Exercise aim
Among the lines below, take the one holding "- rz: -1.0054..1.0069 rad", the one holding "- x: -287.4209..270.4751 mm", and all lines between them. Set them down exactly.

Records from a dataset:
□ □ □ □
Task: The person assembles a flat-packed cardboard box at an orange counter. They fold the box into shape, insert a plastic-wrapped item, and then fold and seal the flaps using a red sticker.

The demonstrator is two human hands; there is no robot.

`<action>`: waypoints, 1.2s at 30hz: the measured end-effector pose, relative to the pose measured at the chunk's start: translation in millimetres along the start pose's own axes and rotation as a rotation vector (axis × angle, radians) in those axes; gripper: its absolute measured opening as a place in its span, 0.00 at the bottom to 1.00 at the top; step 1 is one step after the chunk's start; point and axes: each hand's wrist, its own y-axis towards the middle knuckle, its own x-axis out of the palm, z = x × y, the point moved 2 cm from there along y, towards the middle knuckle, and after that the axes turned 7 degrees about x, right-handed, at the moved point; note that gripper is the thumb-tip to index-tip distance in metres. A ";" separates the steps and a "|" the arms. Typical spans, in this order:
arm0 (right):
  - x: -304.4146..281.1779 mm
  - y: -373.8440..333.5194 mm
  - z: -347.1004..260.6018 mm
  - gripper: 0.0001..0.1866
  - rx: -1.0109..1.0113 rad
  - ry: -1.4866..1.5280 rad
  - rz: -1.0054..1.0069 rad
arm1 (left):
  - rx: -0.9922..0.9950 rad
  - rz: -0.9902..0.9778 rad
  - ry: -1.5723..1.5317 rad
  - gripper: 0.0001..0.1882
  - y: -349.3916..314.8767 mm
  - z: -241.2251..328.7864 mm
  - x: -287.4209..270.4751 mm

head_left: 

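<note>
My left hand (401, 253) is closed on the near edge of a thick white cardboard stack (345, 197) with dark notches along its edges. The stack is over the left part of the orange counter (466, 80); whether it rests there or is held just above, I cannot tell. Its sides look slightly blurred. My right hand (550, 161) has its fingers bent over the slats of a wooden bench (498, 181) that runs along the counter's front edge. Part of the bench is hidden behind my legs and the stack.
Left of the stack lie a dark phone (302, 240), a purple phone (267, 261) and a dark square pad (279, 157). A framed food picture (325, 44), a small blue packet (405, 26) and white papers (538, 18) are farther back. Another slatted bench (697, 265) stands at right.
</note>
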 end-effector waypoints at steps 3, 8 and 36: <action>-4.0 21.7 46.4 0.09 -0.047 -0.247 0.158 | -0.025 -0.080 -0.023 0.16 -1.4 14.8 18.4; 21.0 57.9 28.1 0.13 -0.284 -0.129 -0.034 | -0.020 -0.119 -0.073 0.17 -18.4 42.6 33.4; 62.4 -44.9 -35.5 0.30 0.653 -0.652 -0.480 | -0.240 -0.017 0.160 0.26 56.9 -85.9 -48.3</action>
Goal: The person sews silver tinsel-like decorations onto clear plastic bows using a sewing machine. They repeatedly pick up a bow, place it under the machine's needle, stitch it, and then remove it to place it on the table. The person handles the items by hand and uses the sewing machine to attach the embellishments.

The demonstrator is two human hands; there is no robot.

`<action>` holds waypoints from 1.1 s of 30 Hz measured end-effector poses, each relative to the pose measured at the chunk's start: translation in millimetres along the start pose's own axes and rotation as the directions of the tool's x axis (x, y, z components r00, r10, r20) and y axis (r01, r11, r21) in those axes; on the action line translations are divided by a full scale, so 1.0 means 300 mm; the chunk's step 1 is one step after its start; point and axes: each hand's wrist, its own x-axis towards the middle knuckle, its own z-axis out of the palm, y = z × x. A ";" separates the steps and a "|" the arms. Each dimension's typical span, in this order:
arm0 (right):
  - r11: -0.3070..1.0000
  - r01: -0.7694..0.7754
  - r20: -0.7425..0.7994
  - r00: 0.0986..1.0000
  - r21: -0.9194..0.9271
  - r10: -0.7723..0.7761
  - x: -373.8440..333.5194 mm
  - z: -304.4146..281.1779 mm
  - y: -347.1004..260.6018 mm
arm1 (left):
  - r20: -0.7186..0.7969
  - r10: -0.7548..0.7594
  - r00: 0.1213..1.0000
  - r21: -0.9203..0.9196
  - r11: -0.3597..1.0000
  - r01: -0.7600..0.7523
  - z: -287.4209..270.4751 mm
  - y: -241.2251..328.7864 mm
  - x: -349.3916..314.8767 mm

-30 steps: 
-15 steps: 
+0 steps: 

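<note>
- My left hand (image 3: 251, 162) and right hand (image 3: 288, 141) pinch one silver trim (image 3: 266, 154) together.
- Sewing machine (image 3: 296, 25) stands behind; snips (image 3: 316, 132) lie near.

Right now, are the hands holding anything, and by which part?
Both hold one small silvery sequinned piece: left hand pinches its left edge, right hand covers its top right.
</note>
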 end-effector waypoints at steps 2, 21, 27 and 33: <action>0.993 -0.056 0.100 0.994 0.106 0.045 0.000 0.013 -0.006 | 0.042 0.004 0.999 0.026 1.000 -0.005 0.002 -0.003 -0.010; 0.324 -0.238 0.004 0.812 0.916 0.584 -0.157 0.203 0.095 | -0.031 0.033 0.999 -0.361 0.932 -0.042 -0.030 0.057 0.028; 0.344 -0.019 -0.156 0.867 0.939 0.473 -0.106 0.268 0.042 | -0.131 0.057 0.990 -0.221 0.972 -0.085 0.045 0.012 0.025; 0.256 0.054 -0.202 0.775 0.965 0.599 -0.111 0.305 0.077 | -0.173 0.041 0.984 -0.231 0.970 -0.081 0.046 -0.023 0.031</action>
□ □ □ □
Result
  - rz: -1.0054..1.0069 rad
arm1 (left):
  - rx: -0.9922..0.9950 rad
  - rz: -0.9902..0.9778 rad
  - ry: -1.5723..1.5317 rad
  - gripper: 0.0001..0.1882
  - y: -349.3916..314.8767 mm
  - z: -241.2251..328.7864 mm
  - x: -287.4209..270.4751 mm

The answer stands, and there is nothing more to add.